Of the lines in the data below, write out exactly those from the one holding "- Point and" through the one holding "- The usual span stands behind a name", both included.

### Exercise data
┌──

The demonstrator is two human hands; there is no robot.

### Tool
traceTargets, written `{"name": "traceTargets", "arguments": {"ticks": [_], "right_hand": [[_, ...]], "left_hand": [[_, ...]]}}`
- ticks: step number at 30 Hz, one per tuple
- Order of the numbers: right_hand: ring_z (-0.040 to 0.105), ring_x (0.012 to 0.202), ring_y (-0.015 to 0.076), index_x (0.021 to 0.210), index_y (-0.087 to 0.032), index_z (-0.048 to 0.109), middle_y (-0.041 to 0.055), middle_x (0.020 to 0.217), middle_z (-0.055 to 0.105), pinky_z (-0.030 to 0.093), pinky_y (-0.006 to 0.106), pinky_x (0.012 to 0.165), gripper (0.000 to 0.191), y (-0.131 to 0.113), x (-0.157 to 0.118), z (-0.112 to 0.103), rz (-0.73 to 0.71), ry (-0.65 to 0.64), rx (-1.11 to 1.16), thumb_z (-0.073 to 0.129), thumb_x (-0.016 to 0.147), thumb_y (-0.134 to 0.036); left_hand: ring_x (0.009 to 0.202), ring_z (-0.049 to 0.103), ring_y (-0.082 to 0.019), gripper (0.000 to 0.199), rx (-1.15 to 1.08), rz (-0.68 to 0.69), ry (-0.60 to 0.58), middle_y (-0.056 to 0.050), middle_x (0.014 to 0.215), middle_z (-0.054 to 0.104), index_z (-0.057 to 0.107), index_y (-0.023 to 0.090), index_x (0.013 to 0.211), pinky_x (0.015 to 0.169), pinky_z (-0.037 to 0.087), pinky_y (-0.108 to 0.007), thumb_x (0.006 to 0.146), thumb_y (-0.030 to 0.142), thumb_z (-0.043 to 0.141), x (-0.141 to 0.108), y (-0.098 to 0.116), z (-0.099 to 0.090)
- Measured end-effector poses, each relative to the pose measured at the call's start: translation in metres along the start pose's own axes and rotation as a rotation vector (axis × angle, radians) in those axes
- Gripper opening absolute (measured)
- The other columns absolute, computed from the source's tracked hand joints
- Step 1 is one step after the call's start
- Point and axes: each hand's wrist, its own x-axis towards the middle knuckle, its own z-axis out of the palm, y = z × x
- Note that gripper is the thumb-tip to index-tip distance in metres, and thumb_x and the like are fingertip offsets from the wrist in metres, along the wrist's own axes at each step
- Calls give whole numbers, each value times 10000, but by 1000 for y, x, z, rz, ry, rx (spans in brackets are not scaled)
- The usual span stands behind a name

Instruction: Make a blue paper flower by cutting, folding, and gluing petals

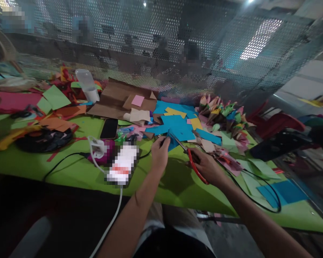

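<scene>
In my right hand [203, 163] is a pair of scissors [196, 167] with red handles, its blades pointing up and left. My left hand [160, 148] pinches a piece of blue paper [173, 143] close to the scissor tips. Whether the blades touch that paper is hard to make out. Both hands hover over the front of the green table, just short of several larger blue paper sheets [179, 125]. Yellow strips [196, 124] lie on those sheets.
Folded paper flowers [223, 111] crowd the back right. Brown paper [110, 98], a black phone [109, 128], a lit phone [123, 163] on a white cable and a purple power adapter [103, 152] lie left. A black cord [278, 200] loops at right near a hot glue gun [227, 157].
</scene>
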Motion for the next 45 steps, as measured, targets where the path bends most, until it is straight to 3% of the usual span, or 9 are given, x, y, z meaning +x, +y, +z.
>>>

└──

### Task answer
- Point and axes: each hand's wrist, its own x-axis towards the middle knuckle, its own z-axis out of the palm, y = z × x
- Note that gripper is the thumb-tip to index-tip distance in metres, and thumb_x and the like are fingertip offsets from the wrist in metres, along the wrist's own axes at each step
- Calls give whole numbers, each value times 10000, but by 1000 for y, x, z, rz, ry, rx (spans in brackets are not scaled)
- The usual span stands behind a name

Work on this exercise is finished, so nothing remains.